Deutsche Digitale Bibliothek: Ein Millionenprojekt ist gescheitert
Foto: dpa, pil lof

In dieser Woche haben Bund und Länder die Deutsche Digitale Bibliothek offiziell gestartet. Bei der Eröffnung am Montagabend in Berlin ist die Datenbank explizit auch für Nicht-Wissenschaftler vorgestellt worden. Junge Menschen und Nicht-Museumsgänger sollen für die deutsche Kultur begeistert werden. Jedoch ist für eben diese Zielgruppen das Millionenprojekt unbrauchbar, wie unser Test zeigt:

Ungenaue Suchfunktion Ein schickes und aufgeräumtes Design hilft nicht, wenn die Suchergebnisse beim Nutzer Ratlosigkeit auslösen. Will sich ein Schüler beispielsweise über Thomas Mann informieren, erhält er auf der ersten Suchergebnisseite lediglich unzählige Fotos mit einem Portrait des Schriftstellers oder von seinen Wirkungsstätten. Seine wichtigsten Werke wie etwa "Buddenbrooks" werden nicht aufgelistet. Selbst der Klick auf die Personenseite führt nicht zu den Standardwerken von Thomas Mann. Ohne Vorwissen über den Autor helfen gerade jungem Publikum die Suchergebnisse vermutlich nicht weiter.
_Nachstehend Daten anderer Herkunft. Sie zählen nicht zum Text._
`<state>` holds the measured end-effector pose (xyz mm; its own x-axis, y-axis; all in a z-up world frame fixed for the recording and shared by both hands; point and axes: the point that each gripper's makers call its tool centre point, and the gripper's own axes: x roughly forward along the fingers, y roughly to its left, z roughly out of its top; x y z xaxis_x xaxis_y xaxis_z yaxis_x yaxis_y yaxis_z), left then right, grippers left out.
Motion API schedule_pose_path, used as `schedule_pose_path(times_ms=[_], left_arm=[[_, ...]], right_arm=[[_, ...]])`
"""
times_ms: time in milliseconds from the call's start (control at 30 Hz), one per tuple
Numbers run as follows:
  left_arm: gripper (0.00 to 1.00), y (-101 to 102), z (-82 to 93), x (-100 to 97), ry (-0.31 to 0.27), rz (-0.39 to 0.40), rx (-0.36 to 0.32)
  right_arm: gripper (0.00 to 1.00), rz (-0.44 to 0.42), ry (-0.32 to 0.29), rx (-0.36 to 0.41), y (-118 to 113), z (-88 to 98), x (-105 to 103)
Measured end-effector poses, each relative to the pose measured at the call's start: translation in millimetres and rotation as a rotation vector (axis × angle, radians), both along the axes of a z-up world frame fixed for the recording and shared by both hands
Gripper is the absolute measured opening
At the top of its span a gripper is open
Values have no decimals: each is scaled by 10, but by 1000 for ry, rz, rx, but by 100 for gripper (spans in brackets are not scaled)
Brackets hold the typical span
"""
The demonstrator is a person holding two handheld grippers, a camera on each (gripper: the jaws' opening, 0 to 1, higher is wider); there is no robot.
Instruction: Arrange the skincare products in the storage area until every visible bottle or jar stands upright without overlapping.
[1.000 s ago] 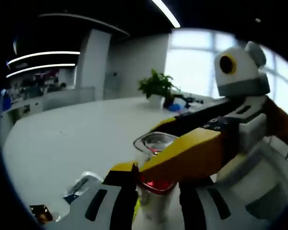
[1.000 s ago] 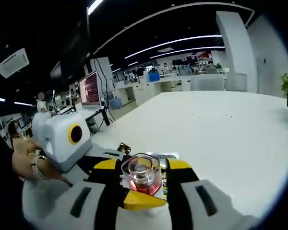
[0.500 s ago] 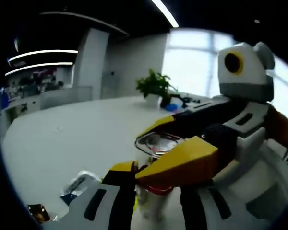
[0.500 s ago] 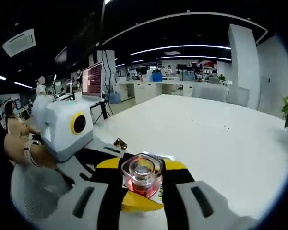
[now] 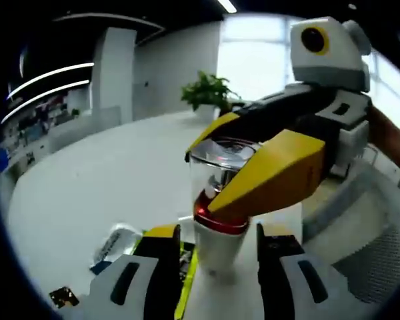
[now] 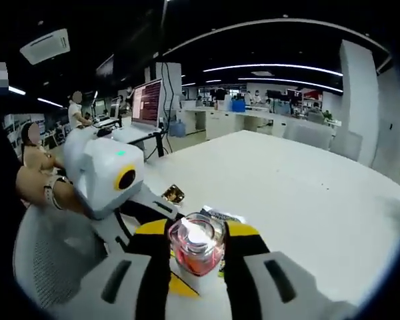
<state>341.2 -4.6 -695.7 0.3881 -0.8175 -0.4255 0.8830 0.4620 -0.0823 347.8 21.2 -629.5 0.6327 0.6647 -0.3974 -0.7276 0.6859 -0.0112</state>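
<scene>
A bottle (image 5: 217,248) with a white body, a red band and a clear cap stands upright on the white table (image 5: 93,180). The right gripper (image 5: 235,175) reaches in from the right, its yellow fingers shut on the clear cap. My left gripper (image 5: 219,243) straddles the white body lower down, with a thin gap showing on each side. In the right gripper view the bottle (image 6: 197,241) sits between the right gripper (image 6: 199,235) and its yellow-tipped fingers (image 6: 243,232). The left gripper's white housing (image 6: 110,177) comes in from the left, held by a hand (image 6: 43,193).
A flat sachet (image 5: 112,244) and a small gold packet (image 5: 63,295) lie on the table to the left of the bottle. The gold packet (image 6: 173,195) and the sachet (image 6: 221,215) lie just beyond the bottle. A mesh chair (image 6: 47,267), a monitor (image 6: 150,103) and a potted plant (image 5: 207,93) stand around.
The left gripper's jaws have parted slightly from the bottle's body, and its camera has dropped and come closer. The right gripper stays clamped on the cap. Both views have shifted.
</scene>
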Motion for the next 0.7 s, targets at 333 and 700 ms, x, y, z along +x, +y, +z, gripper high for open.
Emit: schedule_pose_path(times_ms=[333,700], left_arm=[[47,8,-33,-25,11,-14,27],[49,17,-69,-53,12,-36,55]], right_arm=[[29,0,14,-22,-115,-2,-6],[29,28,38,-50,-306,-25,4]])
Versteckte Inhalte Wenn etwa ein Oberstufenschüler nach Goethes Faust sucht, liefert die erste Suchergebnisseite zwar einen Verweis auf eine Fassung in der Bayerischen Staatsbibliothek. Auf der Webseite ist jedoch nur ein Foto der ersten Seite der Tragödie in altdeutscher Schrift abgebildet. Nur wer zufällig auf den Link neben der nicht erklärten Bezeichnung "URN" klickt, gelangt auf eine externe Webseite. Dort kann der Leser dann endlich Goethes Faust lesen. Wer allerdings einen deutlich lesbaren digitalen Text erwartet, wird enttäuscht; er muss die altdeutsche Schrift auf den Fotos entziffern.
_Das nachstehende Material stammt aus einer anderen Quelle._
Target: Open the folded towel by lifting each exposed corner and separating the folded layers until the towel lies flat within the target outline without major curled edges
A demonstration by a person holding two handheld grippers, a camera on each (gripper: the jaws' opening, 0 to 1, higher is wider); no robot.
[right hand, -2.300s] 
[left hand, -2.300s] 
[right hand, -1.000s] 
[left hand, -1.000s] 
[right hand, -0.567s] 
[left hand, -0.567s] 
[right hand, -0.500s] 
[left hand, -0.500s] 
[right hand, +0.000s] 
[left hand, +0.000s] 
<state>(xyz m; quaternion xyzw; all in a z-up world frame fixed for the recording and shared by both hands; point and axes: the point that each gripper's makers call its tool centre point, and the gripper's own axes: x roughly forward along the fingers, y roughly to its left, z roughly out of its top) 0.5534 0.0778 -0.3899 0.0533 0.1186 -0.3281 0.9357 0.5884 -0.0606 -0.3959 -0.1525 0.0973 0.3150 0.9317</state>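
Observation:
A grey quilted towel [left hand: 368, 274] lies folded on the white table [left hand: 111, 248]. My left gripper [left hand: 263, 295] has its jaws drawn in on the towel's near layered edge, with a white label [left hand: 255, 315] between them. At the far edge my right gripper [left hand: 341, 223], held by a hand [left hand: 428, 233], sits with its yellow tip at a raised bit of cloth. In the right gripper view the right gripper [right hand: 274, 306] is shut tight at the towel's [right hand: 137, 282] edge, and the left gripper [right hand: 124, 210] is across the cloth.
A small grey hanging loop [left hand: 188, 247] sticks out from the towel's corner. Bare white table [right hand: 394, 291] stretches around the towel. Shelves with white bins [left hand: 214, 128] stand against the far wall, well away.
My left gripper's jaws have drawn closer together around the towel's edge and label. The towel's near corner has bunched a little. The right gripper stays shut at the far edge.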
Fehlende Ansprache der Zielgruppe Die Bibliothek richtet sich nicht nur an Wissenschaftler und Hobby-Historiker. Gerade junge Menschen sollen erreicht werden, wie Staatsministerin Monika Grütters (CDU) am Montag beim offiziellen Start der Webseite in Berlin erklärte. "Es ist mir dabei ein wichtiges Anliegen, dass via Internet nun auch diejenigen angesprochen werden können, die Museen, Bibliotheken, Konzertsäle und andere Kultureinrichtungen eher selten oder gar nicht besuchen." Doch wird das funktionieren? Beim ersten Besuch wirkt die Seite lediglich wie eine Mischung aus Internet-Suchmaschine und aufgehübschtem Online-Katalog der örtlichen Bücherei. Eine spezielle Einführung oder Anleitung erhält die junge oder bibliothekarisch ungeübte Zielgruppe nicht.

Datenflut Zum offiziellen Start am Montag sind rund acht Millionen Datensätze von über 100 Kultur-Einrichtungen aufgenommen worden. 2.100 Institute haben sich bereits registriert und wollen in Zukunft ihre Kulturgüter durchsuchbar machen. 300.000 könnten es am Ende werden. Die digitale Bibliothek arbeitet zwar professionell, aus der Menge der Suchergebnisse jedoch relevantes zu filtern, ist für Laien fast unmöglich. Zudem vergibt die Bibliothek selbst keine Bewertung, sondern überlässt dies ausschließlich den Lesern.

Lernen nach der Betaphase. Seit Ende 2012 befand sich die Deutsche Digitale Bibliothek im öffentlichen Beta-Test. Während dieser Phase haben sich 100 Kultur-Einrichtungen angeschlossen und ihre Inhalte digitalisieren lassen. Was positiv ist: Inzwischen können Nutzer ein eigenes Profil erstellen, eigene Sammlungen anlegen und Favoritenlisten der Inhalte abspeichern.

Die Deutsche Digitale Bibliothek ist der Beitrag Deutschlands zur europäischen digitalen Plattform Europeana. Diese versammelt seit 2008 digitalisierte Kulturgüter aus allen EU-Mitgliedsstaaten und will damit ein europäisches kulturelles Gedächtnis schaffen. Bis Ende 2013 hat das Projekt rund 24 Millionen Euro gekostet. 19 Millionen Euro hat bisher der Bund übernommen.